Cualquiera sea la perspectiva que se elija -histórica, política, social, psicológica, eclesial, incluso teológica-, esta película es una de las más ambiguas y enigmáticas que se haya filmado en Chile. La base es el caso de Miguel Ángel Poblete, un adolescente que congregó un culto a la Virgen de la Inmaculada Concepción en la localidad de Peñablanca, desde mediados de 1983 hasta 1988.
La película comprime su proceso entre agosto y diciembre de 1983, uno de los períodos de mayor violencia callejera durante el régimen de Pinochet, a los que convierte en una especie de síntesis del estado de "hoyo" (según dice un sacerdote) en que vivía el país. El fenómeno de Peñablanca sería una pústula de ese momento histórico. Pero en este relato no es solo eso, ni siquiera lo principal.
El aspecto más polémico del hecho histórico es justamente lo único que la película da por cierto: que fue manipulado por el régimen. Se compra en esto las versiones que años después difundirían altos funcionarios de la época como prueba de su talento.
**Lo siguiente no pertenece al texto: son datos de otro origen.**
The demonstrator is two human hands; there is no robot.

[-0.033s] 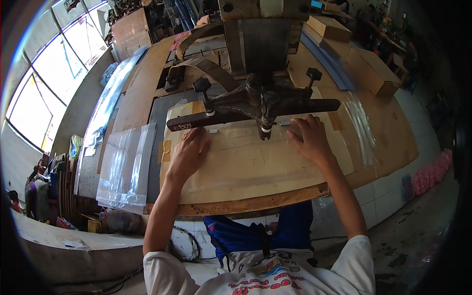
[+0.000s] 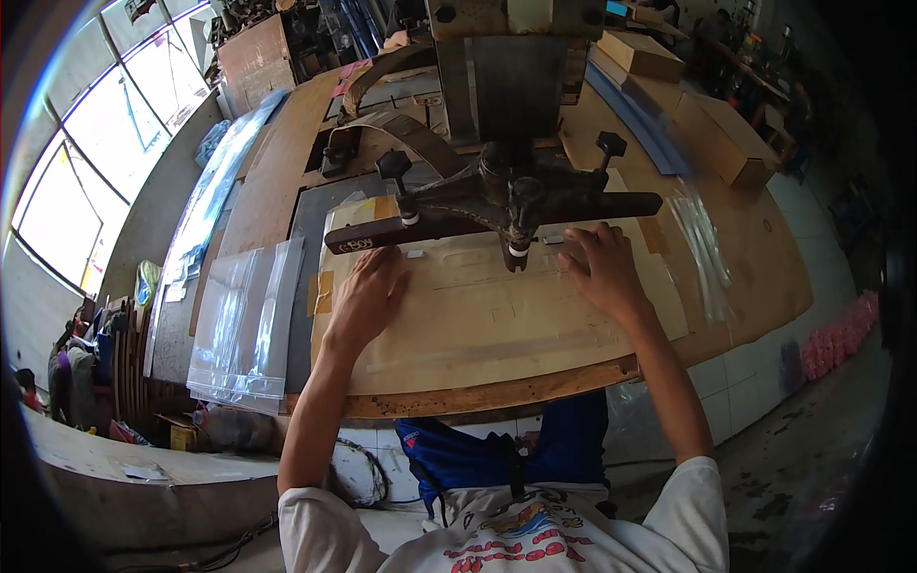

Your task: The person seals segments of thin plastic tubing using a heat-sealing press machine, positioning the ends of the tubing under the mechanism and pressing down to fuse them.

No se divisan los alcances y los propósitos de tal intervención, excepto por un obispo que bobamente dice que Miguel Ángel querría convencer a los chilenos de que Dios favorecía a Pinochet.
El punto de vista narrativo es el del padre Sergio Ruiz-Tagle (Patricio Contreras), el investigador canónico que llega a Peñablanca para saber qué ocurre allí. Este padre escéptico es el que descubre la presencia de agentes de gobierno en el entorno de Miguel Ángel (Sebastián Ayala), aunque esos hallazgos políticos chocan contra la soledad infantil del "vidente", el fervor popular y la convicción del párroco local, Lucero (Aníbal Reyna).
Entonces el relato se abre hacia otro espacio, más privado pero con intención más racionalista. Es la explicación psicológica de los primeros años de Miguel Ángel, la ausencia de madre, la condición de huacho, la crianza entre monjas; en fin, todo lo que podría hacer de un sujeto un performador instintivo. Esa dimensión se agudiza cuando el adolescente decide llamarse Michelangelo, asumir su condición homosexual y separarse del control del conflictuado párroco Lucero.
Hay un punto en que esta cinta deja de lado todos estos aspectos y se enfrenta al problema teológico final: ¿es Miguel Ángel un mero simulador o un sujeto verdaderamente iluminado, incluso milagroso? Entonces, como si hubiese estado conteniendo esta tensión en todo su metraje, la película deja entrar un torrente de ambigüedad.
La pasión de Michelangelo debe muchas de sus virtudes a un guión sólido, muy bien estructurado y con un notable sentido de la progresión. Su visualidad recoge la de los 80, sus actores están a gran nivel (y Catalina Saavedra, fuera de serie) y el montaje tiene muy buenos momentos, como cuando Miguel Ángel promete redención mientras los agentes capturan a los niños de la calle que lo han amenazado. La estética televisiva (¡cuánto abuso del zoom!) es quizás su principal debilidad.
Pero por sobre todo, es una película extraña, cuya apuesta deliberada por la ambigüedad la convierte en un objeto tan inusual como interesante dentro del cine chileno.
La pasión de Michelangelo. Dirección: Esteban Larraín. Con: Patricio Contreras, Sebastián Ayala, Roberto Farías, Aníbal Reyna, Catalina Saavedra. 100 minutos.